Mujoco experiments: Multiple reviewers have requested evaluations on continuous control domains such as mujoco to complement our results in Atari. While we did not have sufficient time during the rebuttal period to conduct and hyperparameter-tune long-running experiments, we found that using the highly parallel brax library enabled sufficiently speedy iteration time that we could get reasonable baselines running fairly quickly, and provided a reasonable set of default hyperparameters.
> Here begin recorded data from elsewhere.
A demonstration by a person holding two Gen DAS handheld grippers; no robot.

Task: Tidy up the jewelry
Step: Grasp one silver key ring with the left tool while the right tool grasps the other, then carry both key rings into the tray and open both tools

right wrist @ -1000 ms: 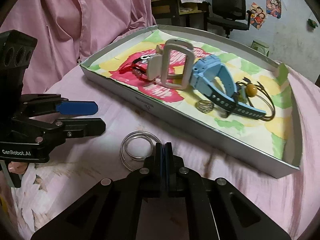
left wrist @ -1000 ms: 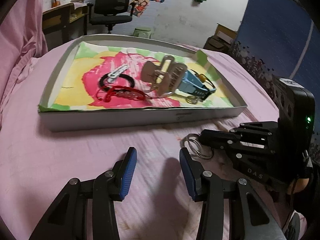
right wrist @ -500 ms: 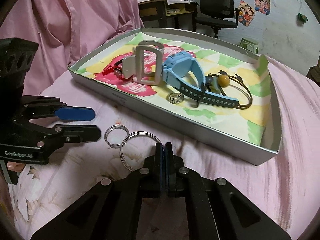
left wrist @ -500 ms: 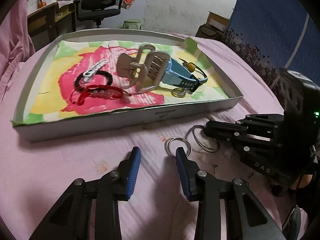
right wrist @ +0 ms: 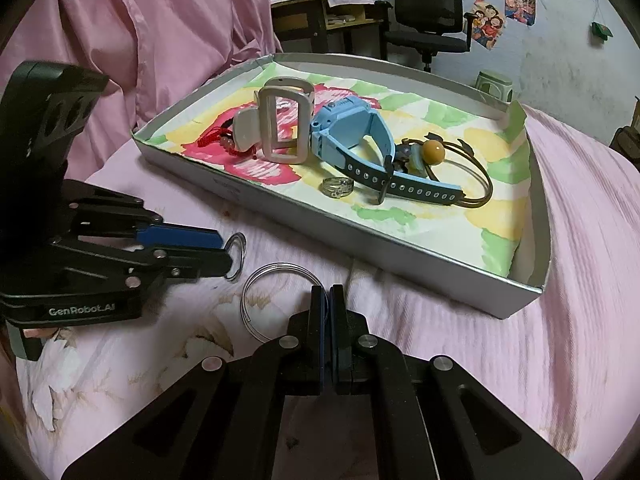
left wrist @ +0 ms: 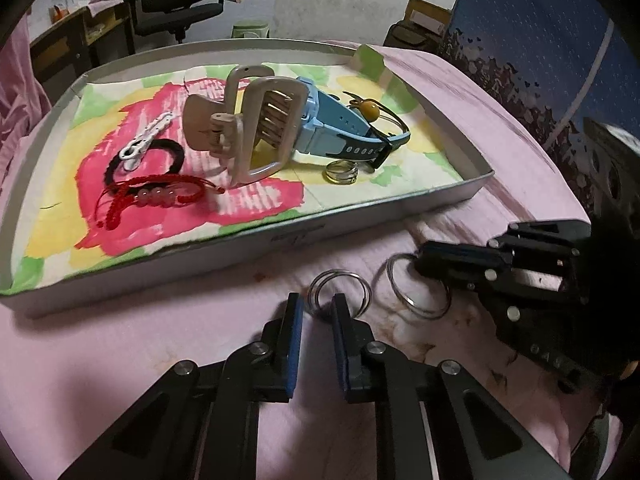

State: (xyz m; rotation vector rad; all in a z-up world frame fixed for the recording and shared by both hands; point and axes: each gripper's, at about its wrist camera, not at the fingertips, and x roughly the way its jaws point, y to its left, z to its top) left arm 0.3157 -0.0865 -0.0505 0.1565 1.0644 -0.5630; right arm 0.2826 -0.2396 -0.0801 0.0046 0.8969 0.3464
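Our left gripper [left wrist: 316, 308] is closing around the small ring's [left wrist: 340, 286] near rim, not yet pinching, so we can lift it into the tray [left wrist: 256, 248]. Our right gripper [right wrist: 329, 294] stays clamped on the big ring [right wrist: 276, 300], holding it on the pink cloth [right wrist: 520, 360]. A second ago the left jaws stood wider and the small ring was hidden.
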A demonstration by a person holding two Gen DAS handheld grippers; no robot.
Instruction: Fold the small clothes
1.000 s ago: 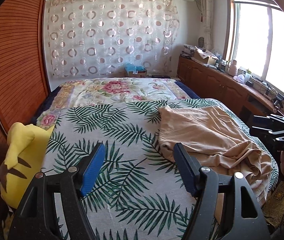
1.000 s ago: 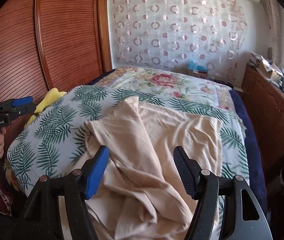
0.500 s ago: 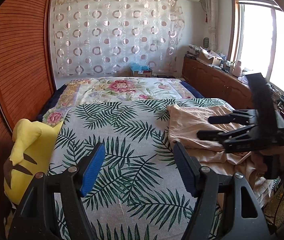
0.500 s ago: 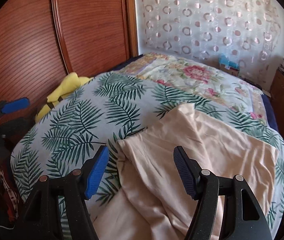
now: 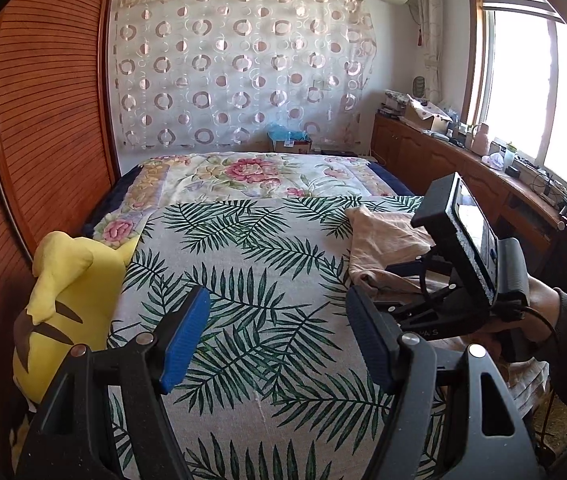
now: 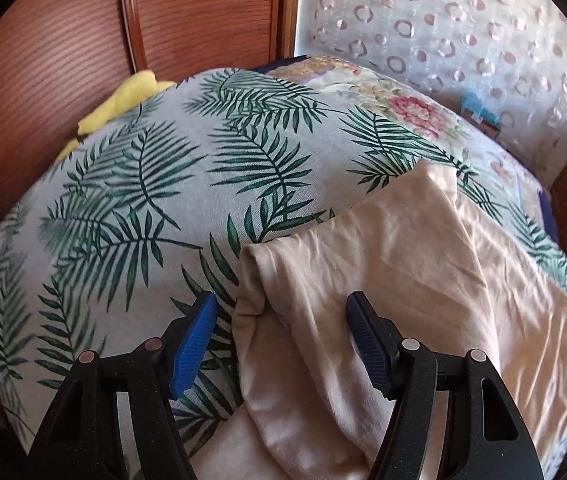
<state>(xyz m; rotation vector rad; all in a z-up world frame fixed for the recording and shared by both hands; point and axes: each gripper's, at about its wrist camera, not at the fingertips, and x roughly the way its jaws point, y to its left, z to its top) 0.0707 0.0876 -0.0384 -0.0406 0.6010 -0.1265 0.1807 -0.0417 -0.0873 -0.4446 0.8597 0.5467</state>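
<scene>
A beige garment (image 6: pixel 395 276) lies crumpled on the right half of the palm-leaf bedspread (image 6: pixel 131 184). My right gripper (image 6: pixel 279 320) hovers open just above the garment's folded left edge, its blue pads on either side of that fold without touching it. In the left wrist view the same garment (image 5: pixel 379 236) shows behind the right gripper's black body (image 5: pixel 459 264), held by a hand in a dark sleeve. My left gripper (image 5: pixel 277 328) stands open over bare bedspread (image 5: pixel 243 280), left of the garment, nothing between its fingers.
A yellow plush toy (image 5: pixel 63 300) sits at the bed's left edge against the wooden sliding wardrobe (image 5: pixel 35 120). A floral quilt (image 5: pixel 251 176) covers the bed's far end. A wooden counter with clutter (image 5: pixel 483 168) runs under the window on the right.
My right gripper has swung left and down over the garment's left edge, tilting steeper. In the left wrist view it moved in from the right edge toward the middle. The left gripper barely moved.
</scene>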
We have included results from training PPO a handful of popular continuous control benchmarks in the following table, in order to highlight the versatility of our method, based on the hyperparameters outlined in this iPython notebook, using a 4-layer, 1024 width MLP as the network architecture for both actor and critic networks.
The results here suggest that while different design choices contribute more or less significantly to performance depending on the environment (for example, the ant environment benefits most from a learning rate schedule, whereas humanoid-stand benefits most from layer normalization), the general recipe of normalization + LR schedule consistently outperforms the standard baseline, and is more robust to varying the learning rate. We do not observe significant parameter norm growth in any of these environments due to the comparatively short training times relative to Atari (even in the longest-running task humanoid-stand, parameters increased by less than an order of magnitude). We also note that due to the large scale of the value function in these environments, using layer norm and weight projection can make it difficult for the critic network to accurately predict the value. We therefore found it beneficial in these domains to omit the normalization in the final layer of the critic network to allow it to scale its outputs to the target magnitude.
| PPO | ant | hopper | humanoid | humanoid-standup |
|---|---|---|---|---|
| Baseline | 4286 | 2527 | 6182 | 33093 |
| + LR Schedule | 7154 | 3400 | 8366 | 33810 |
| + LR Schedule + LayerNorm | 7336 | 2574 | 8473 | 45793 |
| + LR Schedule + Layer Norm + Weight Projection | 7186 | 2232 | 8677 | 50563 |
| + LR Schedule + Weight Projection | 6843 | 1276 | 7315 | 33982 |
| + LayerNorm | 2764 | 2652 | 7080 | 39224 |
| + LayerNorm + Weight Projection | 3379 | 2458 | 6911 | 31367 |
| + Weight Projection | 4629 | 922 | 4470 | 34256 |
Dear Reviewers,
The author responses have been uploaded. Please carefully review these responses to see if your concerns have been adequately addressed and actively participate in discussions.
It is important that all reviewers should acknowledge having read the author responses by posting a comment, irrespective of whether there is any change in your rating.
Thank you for your cooperation.
Best regards,
Area Chair
Adoptation of layer normalization implies that the growth of parameter norm will incur the decay of the effective learning rate, which will have detrimental effects on picking up new knowledge in the later stages of the training process. The authors solves this problem by periodically renormalizing the weights. The reviewers appreciated the simpleness and novelty of the proposed algorithm, as well as the robustness of the experiments. Although multiple concerns, including ones on the efficacy of NaP outside of Atari domains and others on the ambiguities in the experimental procedures, were raised, the authors have adequately addressed them during the discussion period. It is recommended to accept the paper.